Churchill Travelling Fellowship- it’s finally sinking in that I have been awarded fellowship to go to Canada and Australia to look into LGBTQ Advocacy!

So I have agreed to write a blog to talk about my experience of travelling to learn about LGBTQ Avocacy, as part of the Churchill Fellowship. This will be an immense challenge for me, because I am much more of a verbal person and am slightly apprehensive of the ‘tablets of stone’ that a blog can be, but in the spirit of new chapter, new challenges – I am going to make a go of it!

So how come I even applied for the Winston Churchill Fellowship anyway?

It was a number of things that came together  – culminating in the right time and the right energy.  My children have both gone off to university, leaving me with a big space to fill, so  I decided to take this as a positive opportunity to think about what I was doing in the next phase in my life. My work had paid for me to have some coaching  sessions which was very helpful in opening my mind up to differing possibilities. But it was a chance discussion with a colleague and friend who is a Churchill Fellow that gave me the push I needed. She asked me if there was anything in my work field that I felt I could explore further. I talked about the fact that I felt that the issues re LGBT advocacy had not been discussed and developed in the Advocacy world and I felt that as a Lesbian, I would like to look  at this further.

The  application ..

So off I went and spent a massive amount of time in the early hours on my IPad researching my topic to see if I could find any services out there that I could learn from. I did find some but as I had thought  they were not in the UK and my proposal started to take shape. I got the application in relatively easy as I really felt I had a positive plan and I was excited and nervous when I received word I had an interview down in London.

The interview…

It was one of those feels like -5 Days in Westminster so I didn’t do any sightseeing but I really felt that I had done my homework as a I sat with a cup of coffee in a community cafe opposite , having arrived early (so unlike me!). The interview went by in a blur of smiling and nodding faces and  I realised that I was struggling to keep my excitement under control , I really wanted this and was struggling to keep myself grounded in case I wasn’t accepted, I knew the completion was steep. Anyway as I made my way back from the interview, I felt that I had given a good account of myself either way!

Result!

The waiting was a nightmare and  when I saw on twitter that I would hear on 17th February by post, I groaned – how was I going to manage to get through the day. I ended up leaving work early and was so please to see a large envelope on my door mat! A congratulations letter and a welcome to being a Churchill Fellow pack!

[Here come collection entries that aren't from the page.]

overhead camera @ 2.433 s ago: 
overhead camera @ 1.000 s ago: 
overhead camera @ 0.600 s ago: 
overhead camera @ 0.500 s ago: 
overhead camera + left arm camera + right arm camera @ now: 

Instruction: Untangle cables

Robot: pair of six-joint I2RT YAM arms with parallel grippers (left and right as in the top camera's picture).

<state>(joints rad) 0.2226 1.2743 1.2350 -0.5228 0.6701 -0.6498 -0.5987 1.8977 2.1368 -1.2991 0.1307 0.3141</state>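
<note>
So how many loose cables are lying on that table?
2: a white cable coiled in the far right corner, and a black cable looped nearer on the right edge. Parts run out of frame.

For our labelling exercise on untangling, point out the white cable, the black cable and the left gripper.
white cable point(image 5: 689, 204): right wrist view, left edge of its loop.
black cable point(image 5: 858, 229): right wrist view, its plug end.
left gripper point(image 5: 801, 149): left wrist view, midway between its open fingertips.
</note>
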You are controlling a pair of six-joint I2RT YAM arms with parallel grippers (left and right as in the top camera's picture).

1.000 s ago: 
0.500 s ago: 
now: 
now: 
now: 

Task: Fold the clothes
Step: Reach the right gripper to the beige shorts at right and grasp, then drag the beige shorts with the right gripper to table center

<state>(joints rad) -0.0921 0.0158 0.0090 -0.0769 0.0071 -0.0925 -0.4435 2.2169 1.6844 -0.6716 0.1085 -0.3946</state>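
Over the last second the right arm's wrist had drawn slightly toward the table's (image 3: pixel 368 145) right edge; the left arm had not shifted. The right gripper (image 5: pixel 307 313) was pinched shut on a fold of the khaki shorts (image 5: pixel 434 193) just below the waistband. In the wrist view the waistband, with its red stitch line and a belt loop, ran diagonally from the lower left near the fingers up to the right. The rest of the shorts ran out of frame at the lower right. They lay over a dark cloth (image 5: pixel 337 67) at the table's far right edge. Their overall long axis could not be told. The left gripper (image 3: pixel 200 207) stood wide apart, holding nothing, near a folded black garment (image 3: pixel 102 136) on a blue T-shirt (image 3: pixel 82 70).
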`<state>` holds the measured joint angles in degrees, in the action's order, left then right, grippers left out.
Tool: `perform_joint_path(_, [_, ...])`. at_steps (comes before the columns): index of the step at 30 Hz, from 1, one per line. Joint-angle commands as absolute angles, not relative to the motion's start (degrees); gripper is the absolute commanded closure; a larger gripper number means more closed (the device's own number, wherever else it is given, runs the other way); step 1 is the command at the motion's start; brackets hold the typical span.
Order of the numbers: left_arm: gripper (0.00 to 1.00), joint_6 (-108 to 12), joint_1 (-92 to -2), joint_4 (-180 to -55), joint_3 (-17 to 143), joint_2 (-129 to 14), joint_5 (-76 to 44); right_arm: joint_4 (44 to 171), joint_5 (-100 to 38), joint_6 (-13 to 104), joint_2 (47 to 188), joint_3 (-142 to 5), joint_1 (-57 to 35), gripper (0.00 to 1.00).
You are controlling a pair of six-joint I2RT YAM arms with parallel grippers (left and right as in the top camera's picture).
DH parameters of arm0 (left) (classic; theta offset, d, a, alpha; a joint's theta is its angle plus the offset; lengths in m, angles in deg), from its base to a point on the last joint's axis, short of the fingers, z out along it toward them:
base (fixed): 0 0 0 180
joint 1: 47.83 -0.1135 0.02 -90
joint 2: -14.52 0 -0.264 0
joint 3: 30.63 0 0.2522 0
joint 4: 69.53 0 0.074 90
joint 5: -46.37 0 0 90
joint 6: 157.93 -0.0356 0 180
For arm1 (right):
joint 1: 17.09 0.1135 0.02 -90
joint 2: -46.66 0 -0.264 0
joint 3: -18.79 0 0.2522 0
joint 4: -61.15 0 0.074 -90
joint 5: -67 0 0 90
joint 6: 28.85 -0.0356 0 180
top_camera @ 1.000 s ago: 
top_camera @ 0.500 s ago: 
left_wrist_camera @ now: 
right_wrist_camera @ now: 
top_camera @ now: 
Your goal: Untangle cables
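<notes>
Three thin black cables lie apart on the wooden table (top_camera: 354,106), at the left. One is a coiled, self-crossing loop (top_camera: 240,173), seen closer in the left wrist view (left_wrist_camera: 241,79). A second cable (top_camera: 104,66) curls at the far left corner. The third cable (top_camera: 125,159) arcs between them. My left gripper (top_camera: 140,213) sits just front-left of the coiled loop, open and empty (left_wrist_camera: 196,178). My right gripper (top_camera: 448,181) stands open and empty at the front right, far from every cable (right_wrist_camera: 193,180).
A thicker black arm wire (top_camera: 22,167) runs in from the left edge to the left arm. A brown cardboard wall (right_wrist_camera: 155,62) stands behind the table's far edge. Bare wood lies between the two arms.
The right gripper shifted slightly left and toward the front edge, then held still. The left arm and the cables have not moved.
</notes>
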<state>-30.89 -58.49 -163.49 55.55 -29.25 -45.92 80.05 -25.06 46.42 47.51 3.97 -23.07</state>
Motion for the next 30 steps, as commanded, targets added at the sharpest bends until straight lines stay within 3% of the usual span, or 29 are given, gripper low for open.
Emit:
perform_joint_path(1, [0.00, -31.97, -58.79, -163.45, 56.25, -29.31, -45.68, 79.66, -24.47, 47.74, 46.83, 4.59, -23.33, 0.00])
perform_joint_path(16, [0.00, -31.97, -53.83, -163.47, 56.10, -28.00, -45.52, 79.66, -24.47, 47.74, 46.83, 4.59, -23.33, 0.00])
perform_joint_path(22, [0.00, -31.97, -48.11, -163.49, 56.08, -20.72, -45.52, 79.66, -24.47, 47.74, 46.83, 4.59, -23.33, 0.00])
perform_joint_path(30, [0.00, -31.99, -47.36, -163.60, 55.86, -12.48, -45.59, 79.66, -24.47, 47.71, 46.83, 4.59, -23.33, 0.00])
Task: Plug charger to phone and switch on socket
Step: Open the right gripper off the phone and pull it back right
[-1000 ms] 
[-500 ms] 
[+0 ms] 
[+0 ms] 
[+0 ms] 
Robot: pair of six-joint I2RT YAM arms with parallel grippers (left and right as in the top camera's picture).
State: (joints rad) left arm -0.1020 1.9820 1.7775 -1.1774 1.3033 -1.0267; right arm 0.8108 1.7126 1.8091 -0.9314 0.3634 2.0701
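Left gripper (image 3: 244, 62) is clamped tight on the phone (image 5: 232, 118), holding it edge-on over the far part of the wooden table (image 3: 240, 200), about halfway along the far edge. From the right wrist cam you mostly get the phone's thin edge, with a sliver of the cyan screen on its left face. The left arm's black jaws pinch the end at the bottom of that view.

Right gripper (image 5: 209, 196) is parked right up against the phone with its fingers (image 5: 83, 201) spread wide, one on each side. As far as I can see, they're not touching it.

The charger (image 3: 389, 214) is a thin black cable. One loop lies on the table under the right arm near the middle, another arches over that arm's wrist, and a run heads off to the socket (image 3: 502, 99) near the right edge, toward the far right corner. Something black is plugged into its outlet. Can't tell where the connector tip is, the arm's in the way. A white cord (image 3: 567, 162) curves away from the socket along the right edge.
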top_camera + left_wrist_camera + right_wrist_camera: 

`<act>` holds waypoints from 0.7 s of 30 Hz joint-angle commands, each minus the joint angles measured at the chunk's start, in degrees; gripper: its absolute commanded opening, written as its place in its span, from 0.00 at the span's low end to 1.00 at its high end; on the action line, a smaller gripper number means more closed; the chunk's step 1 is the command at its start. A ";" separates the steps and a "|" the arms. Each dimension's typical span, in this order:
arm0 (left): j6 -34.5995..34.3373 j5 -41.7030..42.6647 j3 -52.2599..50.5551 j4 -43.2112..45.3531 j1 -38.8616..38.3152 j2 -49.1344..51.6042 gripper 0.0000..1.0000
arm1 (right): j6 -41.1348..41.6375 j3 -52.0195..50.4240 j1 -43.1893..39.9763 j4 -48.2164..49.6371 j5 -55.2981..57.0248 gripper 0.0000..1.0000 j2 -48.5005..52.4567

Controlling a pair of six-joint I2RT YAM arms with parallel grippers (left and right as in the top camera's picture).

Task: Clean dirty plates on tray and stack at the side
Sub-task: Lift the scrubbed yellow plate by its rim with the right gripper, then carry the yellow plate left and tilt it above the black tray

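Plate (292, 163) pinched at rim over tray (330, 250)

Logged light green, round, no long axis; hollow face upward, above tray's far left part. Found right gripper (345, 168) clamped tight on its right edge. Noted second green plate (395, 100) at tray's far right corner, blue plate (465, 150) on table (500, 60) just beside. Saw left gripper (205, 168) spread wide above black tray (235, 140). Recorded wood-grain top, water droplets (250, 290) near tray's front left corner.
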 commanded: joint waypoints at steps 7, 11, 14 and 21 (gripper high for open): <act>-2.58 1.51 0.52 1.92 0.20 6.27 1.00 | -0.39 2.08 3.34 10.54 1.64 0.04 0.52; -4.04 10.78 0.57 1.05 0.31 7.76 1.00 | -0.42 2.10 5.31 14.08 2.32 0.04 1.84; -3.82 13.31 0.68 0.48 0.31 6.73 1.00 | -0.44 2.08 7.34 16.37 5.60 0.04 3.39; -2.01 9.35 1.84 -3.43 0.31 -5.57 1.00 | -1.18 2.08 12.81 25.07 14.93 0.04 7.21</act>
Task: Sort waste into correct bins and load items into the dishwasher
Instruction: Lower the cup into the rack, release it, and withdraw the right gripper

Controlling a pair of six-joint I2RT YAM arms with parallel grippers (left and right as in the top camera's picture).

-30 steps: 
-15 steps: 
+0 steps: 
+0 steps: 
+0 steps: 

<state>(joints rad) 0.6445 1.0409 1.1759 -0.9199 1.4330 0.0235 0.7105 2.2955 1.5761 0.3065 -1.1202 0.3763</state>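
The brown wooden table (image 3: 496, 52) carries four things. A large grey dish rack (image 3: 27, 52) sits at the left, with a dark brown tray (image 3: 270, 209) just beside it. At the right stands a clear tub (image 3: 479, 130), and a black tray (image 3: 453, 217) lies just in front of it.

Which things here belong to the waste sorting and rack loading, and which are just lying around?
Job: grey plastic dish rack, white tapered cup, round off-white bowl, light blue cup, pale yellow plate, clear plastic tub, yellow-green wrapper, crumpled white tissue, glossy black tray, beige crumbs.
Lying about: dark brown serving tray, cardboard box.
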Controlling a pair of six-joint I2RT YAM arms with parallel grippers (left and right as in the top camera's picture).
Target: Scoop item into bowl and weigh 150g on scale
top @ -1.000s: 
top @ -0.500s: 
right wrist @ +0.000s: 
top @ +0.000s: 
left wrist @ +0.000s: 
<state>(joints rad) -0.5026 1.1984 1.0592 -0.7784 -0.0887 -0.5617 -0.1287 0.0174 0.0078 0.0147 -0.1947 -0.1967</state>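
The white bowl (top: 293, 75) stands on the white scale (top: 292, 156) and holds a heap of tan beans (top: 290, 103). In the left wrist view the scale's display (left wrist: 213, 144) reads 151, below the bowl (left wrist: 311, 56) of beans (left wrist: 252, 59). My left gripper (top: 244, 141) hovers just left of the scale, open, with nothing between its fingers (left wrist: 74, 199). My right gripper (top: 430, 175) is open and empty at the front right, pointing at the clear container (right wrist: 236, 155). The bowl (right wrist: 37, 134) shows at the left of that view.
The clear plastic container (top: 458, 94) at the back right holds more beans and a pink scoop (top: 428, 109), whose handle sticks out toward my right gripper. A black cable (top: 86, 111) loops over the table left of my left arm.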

After the excitement of telling people, today the reality has kicked in! I am going to be travelling to Canada hopefully in June and then Australia in January or February and it isn’t that long away to plan a big trip! I need to get everything in place not only the practicalities of flights and accommodation but all the contacts to make it a really valuable experience. I am really looking forward to it though (even if I might have to have hypnotherapy before I go for my fear of spiders!)

Next steps are making further contact with the organisations I propose to visit, cooking up an itinery and going down to London for a New Fellows Event.

Thanks to Bev my coach, Alice my friend and my family for being supportive!

Well that is my first post done, it’s only four days since my letter arrived so I feel I’m ahead of the game already!